A number of frame and frameless stereotactic systems have been developed to assist surgeons during various procedures that require an instrument to travel to a target within a body. Typically, a surgeon analyzes images of the body (e.g., CT scans, MRI scans, or PET scans) to determine the location of the target and to determine a desirable trajectory along which the instrument should travel during the surgical procedure.
Frameless stereotactic systems do not require the body to be mechanically fixed directly to a reference frame or other device during the surgical procedure. In addition, frameless stereotactic systems are generally less invasive and allow a surgeon to move a surgical instrument in any desired direction without being restricted by cumbersome mechanical structures. As such, frameless stereotactic systems often reduce the amount of patient trauma associated with certain surgical procedures while providing the surgeon with an adequate amount of positional freedom during surgery.
Conventionally, stereotactic systems attempt to determine the precise location of the surgical instrument relative to a reference point within a coordinate system. Some frameless stereotactic systems utilize sophisticated optical, RF, magnetic, audio, or other methodologies to generate a three dimensional reference volume around the surgical area. Typically, the surgical instrument carries a system-compatible emitter or sensor, and the position of the instrument is determined relative to a number of reference points to facilitate precise location analysis anywhere within the reference volume.
Many surgical procedures require the surgeon to approach a target along a predetermined trajectory. As such, knowledge of the precise location of the surgical instrument within the entire field of operation may not be useful to the surgeon. In other words, the surgeon may primarily need guidance to the predetermined target rather than knowledge of the exact location of the instrument at all times.
Some conventional stereotaxic systems utilize software programs and realtime position feedback techniques to precisely locate the instrument. The data generated by such systems may be difficult to interpret unless the operator is very familiar with the particular system. Thus, surgeons and medical technicians may require extensive training before they can efficiently operate these systems. The complex software and extensive training increases the expense of such systems and results in reluctance by the surgeons to use such systems. Thus, these systems do not get widespread use.

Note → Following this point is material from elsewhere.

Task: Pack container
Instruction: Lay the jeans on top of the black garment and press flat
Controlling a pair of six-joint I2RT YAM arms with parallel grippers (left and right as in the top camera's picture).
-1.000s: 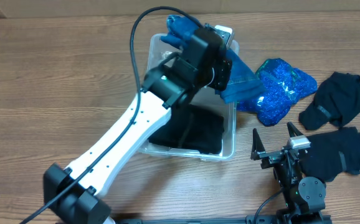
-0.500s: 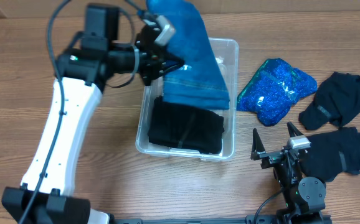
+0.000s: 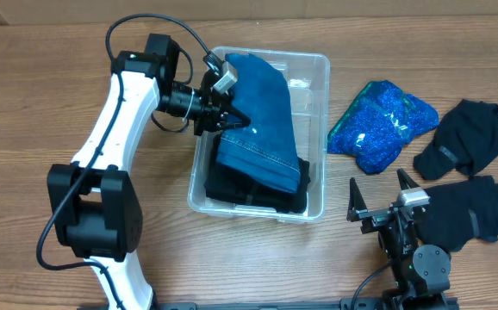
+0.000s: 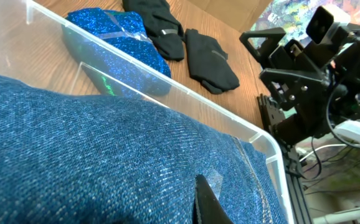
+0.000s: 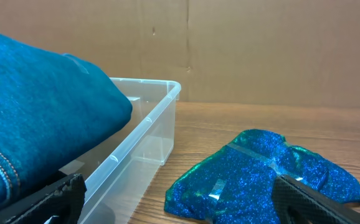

Frameless stereotactic systems may also employ a number of sensitive electronic components. Due to the precision and sensitivity of the electronic components, complex and time consuming calibration and set-up procedures are needed. These procedures may involve the patient prior to commencement of the surgery. This approach may lengthen the amount of time that the patient is under anesthesia thereby increasing the medical risks to the patient.
Other frameless stereotactic systems that precisely locate and orient the instrument may overly restrict the amount of positional freedom available to the surgeon during free-hand surgery. For example, a surgeon may desire to change the trajectory to a target during surgery. A change in the trajectory may be desired to avoid critical or eloquent areas of the brain to the maximum extent possible to prevent permanent brain damage or excessive bleeding. In such a situation, a surgeon may desire to select new surgical entry point. These stereotactic systems may not be able to provide guidance along a new trajectory without extensive, time consuming recalibration and realignment.